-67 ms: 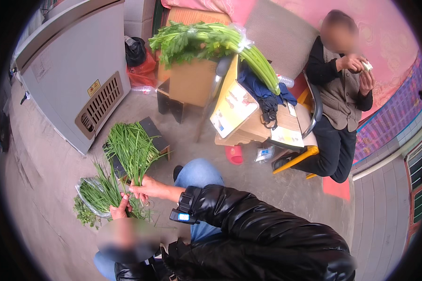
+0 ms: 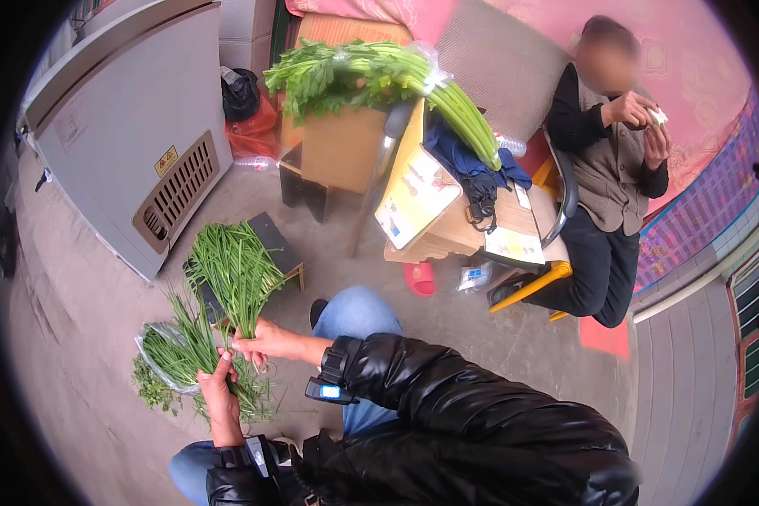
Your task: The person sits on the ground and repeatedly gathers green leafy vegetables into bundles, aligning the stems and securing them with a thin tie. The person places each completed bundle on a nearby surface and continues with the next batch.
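Observation:
Both of my hands meet over bunches of long, thin green chives. My right hand (image 2: 266, 341) is closed round the lower ends of a bunch of chives (image 2: 234, 268), whose leaves spread across a low dark stool (image 2: 271, 239). Close beside it, my left hand (image 2: 217, 386) pinches at chive stems, thumb raised, its fingertips almost touching the right hand's. More chives (image 2: 170, 354) lie to its left in a clear plastic bag (image 2: 148, 331). Loose stalks and trimmings lie below the hands. The stems between my fingers are partly hidden.
Leafy herbs (image 2: 150, 388) lie by the bag. A grey metal cabinet (image 2: 126, 126) stands at far left. Tied celery (image 2: 455, 110) rests on cardboard boxes (image 2: 346, 143) ahead. A seated person (image 2: 611, 169) at right holds something small and white. A pink slipper (image 2: 419, 278) lies on the floor.

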The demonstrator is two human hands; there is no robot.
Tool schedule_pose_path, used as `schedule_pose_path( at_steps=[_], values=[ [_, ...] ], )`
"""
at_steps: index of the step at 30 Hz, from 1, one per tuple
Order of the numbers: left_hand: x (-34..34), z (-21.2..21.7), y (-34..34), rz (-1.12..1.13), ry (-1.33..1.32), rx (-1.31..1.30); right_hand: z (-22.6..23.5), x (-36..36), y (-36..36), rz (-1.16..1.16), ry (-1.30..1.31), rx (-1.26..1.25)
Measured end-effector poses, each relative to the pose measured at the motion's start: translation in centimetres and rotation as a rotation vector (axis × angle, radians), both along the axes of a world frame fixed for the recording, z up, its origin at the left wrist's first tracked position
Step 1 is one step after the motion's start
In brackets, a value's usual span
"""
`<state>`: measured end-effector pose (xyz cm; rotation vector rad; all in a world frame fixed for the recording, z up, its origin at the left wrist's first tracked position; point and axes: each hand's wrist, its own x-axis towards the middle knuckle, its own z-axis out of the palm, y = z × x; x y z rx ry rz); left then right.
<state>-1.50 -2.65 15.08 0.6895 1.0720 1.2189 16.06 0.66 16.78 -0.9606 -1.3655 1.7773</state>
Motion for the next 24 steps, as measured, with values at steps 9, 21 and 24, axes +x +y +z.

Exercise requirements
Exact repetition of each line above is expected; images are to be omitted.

Answer for this exercise
-67 ms: 
+0 ms: 
Your task: The person sits on the ground and repeatedly gathers green leafy vegetables into bundles, aligning the stems and securing them with a thin tie. The person places each completed bundle on a nearby surface and continues with the next batch.
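Observation:
Both of my hands meet over bunches of long, thin green chives. My right hand (image 2: 266, 341) is closed round the lower ends of a bunch of chives (image 2: 234, 268), whose leaves spread across a low dark stool (image 2: 271, 239). Close beside it, my left hand (image 2: 217, 386) pinches at chive stems, thumb raised, its fingertips almost touching the right hand's. More chives (image 2: 170, 354) lie to its left in a clear plastic bag (image 2: 148, 331). Loose stalks and trimmings lie below the hands. The stems between my fingers are partly hidden.
Leafy herbs (image 2: 150, 388) lie by the bag. A grey metal cabinet (image 2: 126, 126) stands at far left. Tied celery (image 2: 455, 110) rests on cardboard boxes (image 2: 346, 143) ahead. A seated person (image 2: 611, 169) at right holds something small and white. A pink slipper (image 2: 419, 278) lies on the floor.
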
The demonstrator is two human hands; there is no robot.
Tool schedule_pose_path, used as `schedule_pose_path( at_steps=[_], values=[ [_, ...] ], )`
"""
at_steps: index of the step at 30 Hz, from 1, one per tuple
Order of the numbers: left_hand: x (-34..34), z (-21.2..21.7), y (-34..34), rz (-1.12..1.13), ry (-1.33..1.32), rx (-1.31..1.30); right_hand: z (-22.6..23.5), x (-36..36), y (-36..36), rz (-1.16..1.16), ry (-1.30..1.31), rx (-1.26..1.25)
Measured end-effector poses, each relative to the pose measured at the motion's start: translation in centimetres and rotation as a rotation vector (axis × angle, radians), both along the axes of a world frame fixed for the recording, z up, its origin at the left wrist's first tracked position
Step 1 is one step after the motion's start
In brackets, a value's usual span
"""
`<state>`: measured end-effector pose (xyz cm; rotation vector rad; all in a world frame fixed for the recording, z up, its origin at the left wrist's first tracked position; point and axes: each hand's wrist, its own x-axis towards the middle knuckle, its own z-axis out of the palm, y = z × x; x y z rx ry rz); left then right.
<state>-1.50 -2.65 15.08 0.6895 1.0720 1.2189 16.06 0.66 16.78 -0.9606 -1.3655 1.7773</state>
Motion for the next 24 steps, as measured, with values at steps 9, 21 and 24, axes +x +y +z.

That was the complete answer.